Exercise requirements => Only the lines below from the one containing "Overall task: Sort" through the one containing "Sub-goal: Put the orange" belong in the answer, repeated exactly and without pictures.

—————

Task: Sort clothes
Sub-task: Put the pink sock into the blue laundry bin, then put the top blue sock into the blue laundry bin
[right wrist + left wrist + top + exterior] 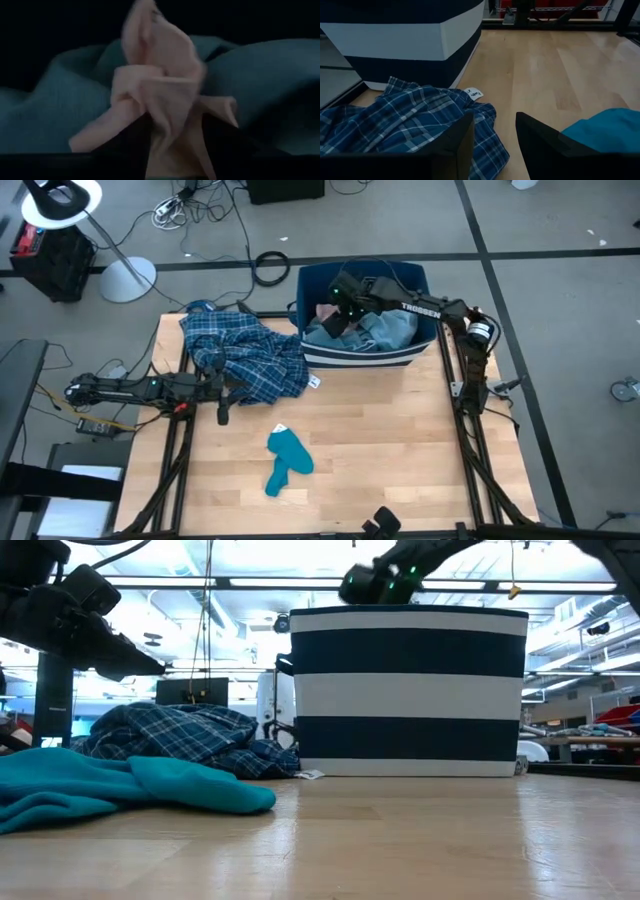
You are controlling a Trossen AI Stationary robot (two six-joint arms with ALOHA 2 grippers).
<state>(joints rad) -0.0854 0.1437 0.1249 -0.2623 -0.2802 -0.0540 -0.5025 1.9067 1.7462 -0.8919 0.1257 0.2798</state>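
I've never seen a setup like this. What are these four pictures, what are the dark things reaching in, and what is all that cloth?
It is a robot with two dark arms at a wooden table, sorting clothes. One picture looks straight down, one looks level across the tabletop, and two come from cameras on the arms' wrists. The left gripper hangs open beside a blue-white plaid shirt; its wrist camera sees that shirt close up. A teal sock lies loose on the wood. The right gripper is inside the striped navy-and-white bin, above a small pink garment lying on light-blue denim. Whether it grips the pink piece, the pictures do not settle.
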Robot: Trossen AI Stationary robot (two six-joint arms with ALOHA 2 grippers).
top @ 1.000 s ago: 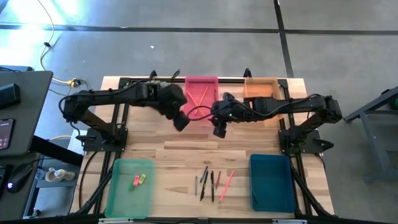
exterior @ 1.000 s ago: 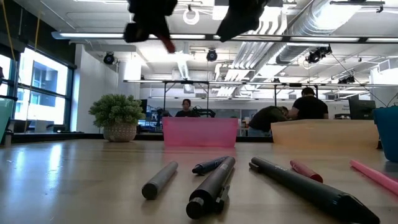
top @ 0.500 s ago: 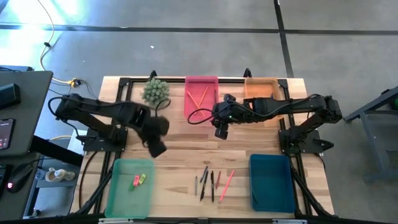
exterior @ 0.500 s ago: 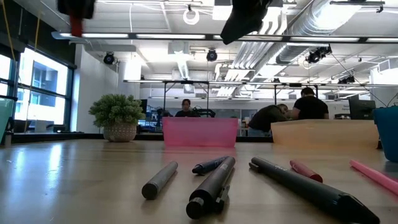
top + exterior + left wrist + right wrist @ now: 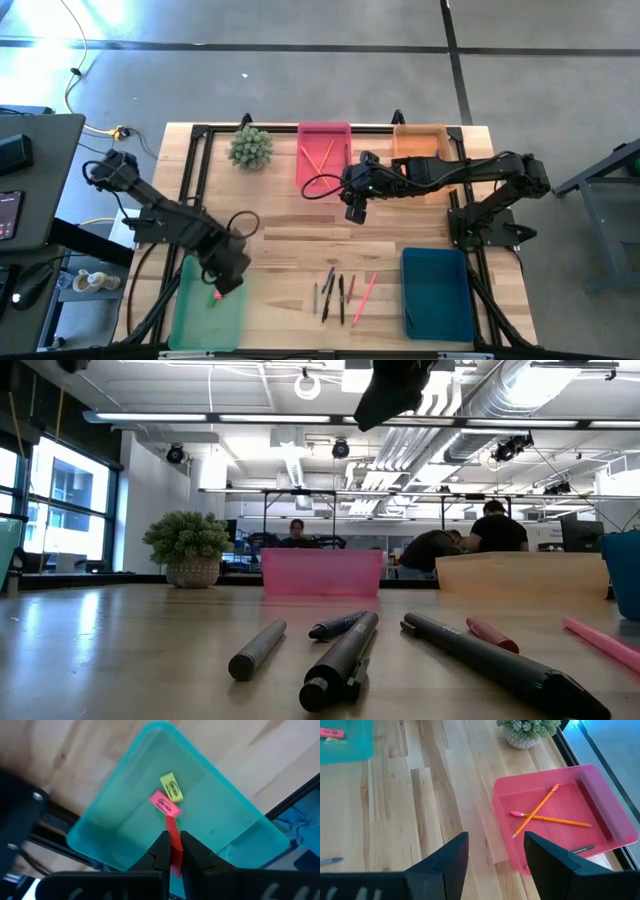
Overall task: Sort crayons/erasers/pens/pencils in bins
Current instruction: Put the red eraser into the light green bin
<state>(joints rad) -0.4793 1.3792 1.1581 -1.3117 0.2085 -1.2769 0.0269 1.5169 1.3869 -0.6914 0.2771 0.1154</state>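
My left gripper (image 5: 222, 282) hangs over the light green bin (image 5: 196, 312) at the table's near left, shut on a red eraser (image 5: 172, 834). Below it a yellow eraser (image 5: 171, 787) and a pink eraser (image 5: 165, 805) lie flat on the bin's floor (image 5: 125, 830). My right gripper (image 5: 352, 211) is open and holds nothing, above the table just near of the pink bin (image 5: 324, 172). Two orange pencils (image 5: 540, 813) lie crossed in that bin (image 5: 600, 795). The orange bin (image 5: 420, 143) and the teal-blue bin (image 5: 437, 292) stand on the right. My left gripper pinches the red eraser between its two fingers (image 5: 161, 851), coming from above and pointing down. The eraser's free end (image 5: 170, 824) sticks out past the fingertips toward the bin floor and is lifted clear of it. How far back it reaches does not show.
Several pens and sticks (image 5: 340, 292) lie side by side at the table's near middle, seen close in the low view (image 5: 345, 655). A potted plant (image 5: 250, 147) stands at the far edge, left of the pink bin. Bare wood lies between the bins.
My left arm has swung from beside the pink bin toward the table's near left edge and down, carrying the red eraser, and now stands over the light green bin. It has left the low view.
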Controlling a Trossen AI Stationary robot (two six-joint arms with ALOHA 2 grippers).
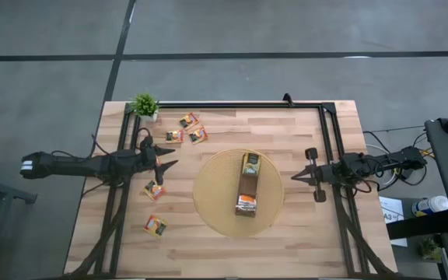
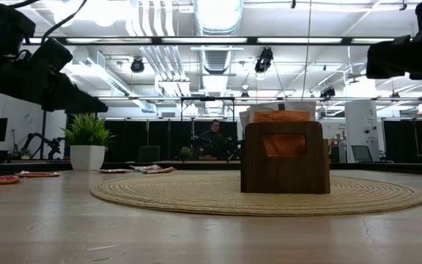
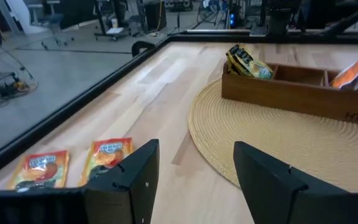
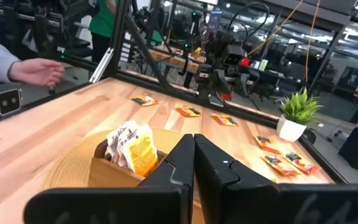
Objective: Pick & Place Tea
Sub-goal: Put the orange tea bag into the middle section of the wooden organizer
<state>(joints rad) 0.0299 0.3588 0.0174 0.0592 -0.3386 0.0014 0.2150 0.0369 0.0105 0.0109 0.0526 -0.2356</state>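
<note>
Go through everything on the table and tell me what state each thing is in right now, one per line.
Left gripper: open, empty, above the table's left side.
Right gripper: shut, empty, by the mat's right edge.
Wooden box: on the round woven mat, sachets in both end compartments.
Loose tea sachets: lying flat on the table.
Potted plant: upright at the corner.

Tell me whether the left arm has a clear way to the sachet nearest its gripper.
Probably yes. The left gripper is open, and the sachet lies flat on bare table right beside it, with nothing between them.
</note>
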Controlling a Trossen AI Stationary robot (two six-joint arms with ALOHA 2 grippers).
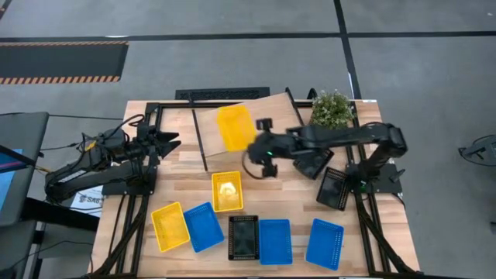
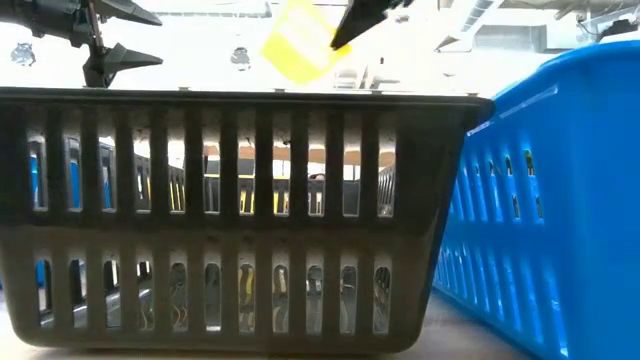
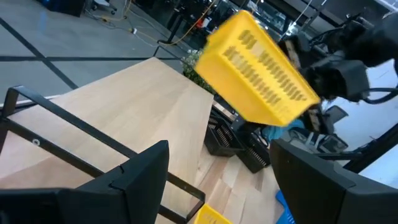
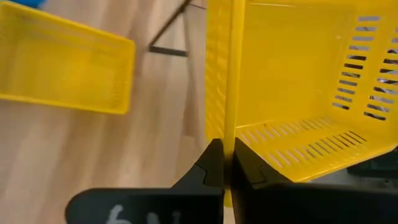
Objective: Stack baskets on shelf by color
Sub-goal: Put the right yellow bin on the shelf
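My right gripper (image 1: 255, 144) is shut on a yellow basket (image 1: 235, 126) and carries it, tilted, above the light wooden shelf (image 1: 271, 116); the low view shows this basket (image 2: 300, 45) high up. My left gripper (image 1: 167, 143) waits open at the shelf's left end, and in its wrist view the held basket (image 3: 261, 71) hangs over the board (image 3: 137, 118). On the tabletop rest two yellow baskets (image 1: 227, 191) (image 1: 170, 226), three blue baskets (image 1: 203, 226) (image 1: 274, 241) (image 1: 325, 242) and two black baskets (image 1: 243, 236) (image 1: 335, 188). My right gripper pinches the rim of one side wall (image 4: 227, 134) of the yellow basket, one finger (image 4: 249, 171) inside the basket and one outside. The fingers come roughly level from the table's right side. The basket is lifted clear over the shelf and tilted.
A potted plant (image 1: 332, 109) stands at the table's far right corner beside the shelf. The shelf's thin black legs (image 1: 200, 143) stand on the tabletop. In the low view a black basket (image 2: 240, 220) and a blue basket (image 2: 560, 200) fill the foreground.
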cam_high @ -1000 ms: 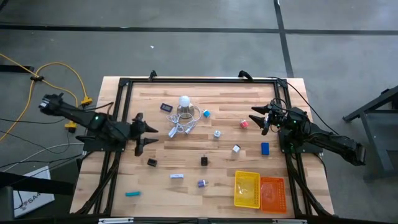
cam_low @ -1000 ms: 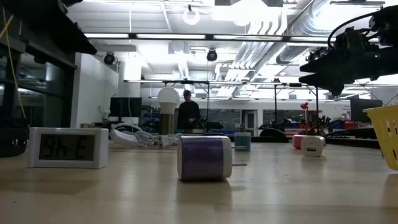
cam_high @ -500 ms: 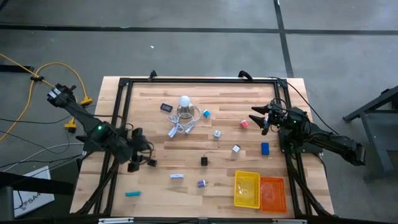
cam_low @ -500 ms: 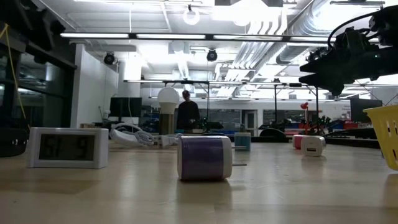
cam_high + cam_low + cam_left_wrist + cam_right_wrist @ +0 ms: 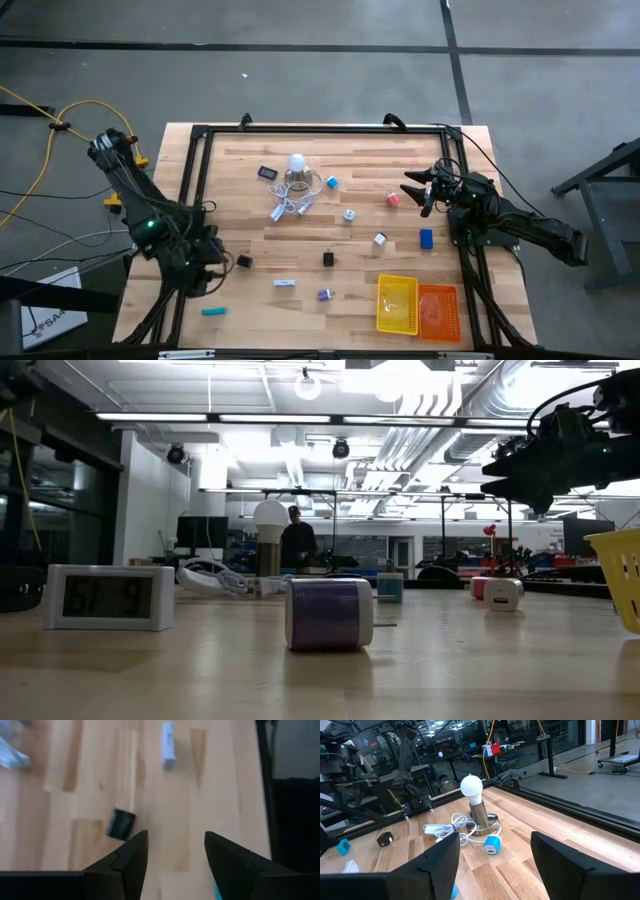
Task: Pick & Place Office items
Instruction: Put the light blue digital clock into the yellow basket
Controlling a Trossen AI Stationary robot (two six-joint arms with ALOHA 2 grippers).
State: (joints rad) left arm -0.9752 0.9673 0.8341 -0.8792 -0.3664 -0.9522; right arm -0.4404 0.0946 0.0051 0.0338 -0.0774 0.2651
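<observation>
Currently the left gripper [image 5: 212, 277] hangs low over the table's left side, near the front, just beside a small black clip [image 5: 243, 262]. Its wrist camera shows the two fingers [image 5: 131, 854] spread well apart with bare wood between them; nothing is held. The clip [image 5: 121, 824] lies just past one fingertip, apart from it, and a small blue-white piece [image 5: 168, 746] lies farther out. The teal stick [image 5: 212, 311] lies near the front edge, close to that gripper.

Right gripper [image 5: 415, 186] waits above the table's right side, near the pink cube [image 5: 393, 199]; its fingers [image 5: 432, 857] are wide open and empty. Past them its camera sees the white-bulbed lamp [image 5: 478, 806] with its looped cord and a small blue-and-white piece [image 5: 492, 845] just beside the base.

Remaining items are scattered over the middle of the table [image 5: 350, 150]: a blue block [image 5: 426, 238], white cubes [image 5: 380, 239], another black clip [image 5: 328, 258]. Yellow tray [image 5: 397, 303] and orange tray [image 5: 437, 311] touch side by side at front right. The trays' contents cannot be made out.
</observation>
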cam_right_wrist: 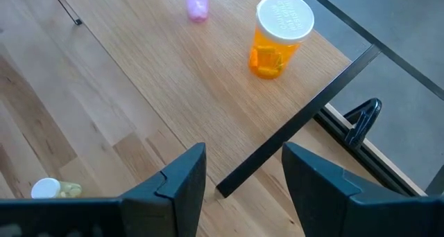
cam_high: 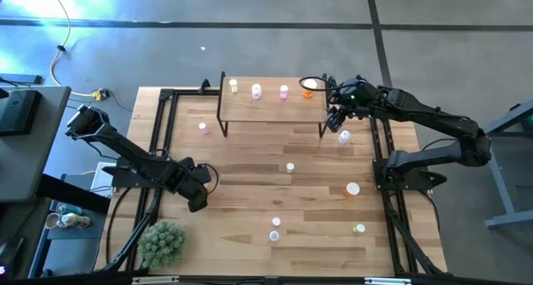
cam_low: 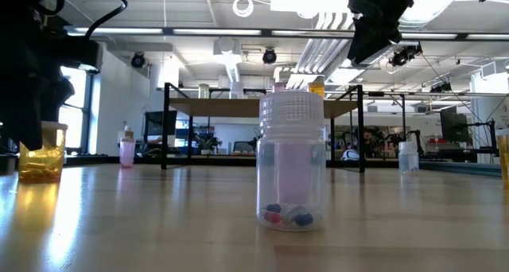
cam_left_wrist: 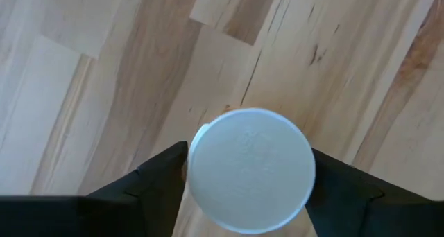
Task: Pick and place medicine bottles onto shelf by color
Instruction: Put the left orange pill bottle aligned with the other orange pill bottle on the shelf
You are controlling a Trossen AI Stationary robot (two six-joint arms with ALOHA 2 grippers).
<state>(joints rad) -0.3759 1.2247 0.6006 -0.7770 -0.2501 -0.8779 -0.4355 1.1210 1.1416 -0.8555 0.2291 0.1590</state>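
Four bottles are sitting on the shelf (cam_high: 271,102), upper centre. Right gripper (cam_right_wrist: 243,171) is hovering apart above its right end; left gripper (cam_left_wrist: 246,178) is clamping a white-capped bottle (cam_left_wrist: 251,169), body hidden.

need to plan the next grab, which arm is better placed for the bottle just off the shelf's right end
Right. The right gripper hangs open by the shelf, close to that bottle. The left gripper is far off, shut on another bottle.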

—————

Result of this exercise =>
Overall task: Sort crayons/erasers/pens/pencils in bins
Current instruction: Put the red eraser into the light green bin
<state>(joints rad) -0.4793 1.3792 1.1581 -1.3117 0.2085 -1.2769 0.0269 1.5169 1.3869 -0.6914 0.2771 0.1154</state>
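My left gripper (image 5: 222, 282) hangs over the light green bin (image 5: 196, 312) at the table's near left, shut on a red eraser (image 5: 172, 834). Below it a yellow eraser (image 5: 171, 787) and a pink eraser (image 5: 165, 805) lie flat on the bin's floor (image 5: 125, 830). My right gripper (image 5: 352, 211) is open and holds nothing, above the table just near of the pink bin (image 5: 324, 172). Two orange pencils (image 5: 540, 813) lie crossed in that bin (image 5: 600, 795). The orange bin (image 5: 420, 143) and the teal-blue bin (image 5: 437, 292) stand on the right. My left gripper pinches the red eraser between its two fingers (image 5: 161, 851), coming from above and pointing down. The eraser's free end (image 5: 170, 824) sticks out past the fingertips toward the bin floor and is lifted clear of it. How far back it reaches does not show.
Several pens and sticks (image 5: 340, 292) lie side by side at the table's near middle, seen close in the low view (image 5: 345, 655). A potted plant (image 5: 250, 147) stands at the far edge, left of the pink bin. Bare wood lies between the bins.
My left arm has swung from beside the pink bin toward the table's near left edge and down, carrying the red eraser, and now stands over the light green bin. It has left the low view.
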Controlling a Trossen AI Stationary robot (two six-joint arms with ALOHA 2 grippers).
Objective: Pick & Place Tea
Sub-goal: Put the orange tea bag into the middle section of the wooden organizer

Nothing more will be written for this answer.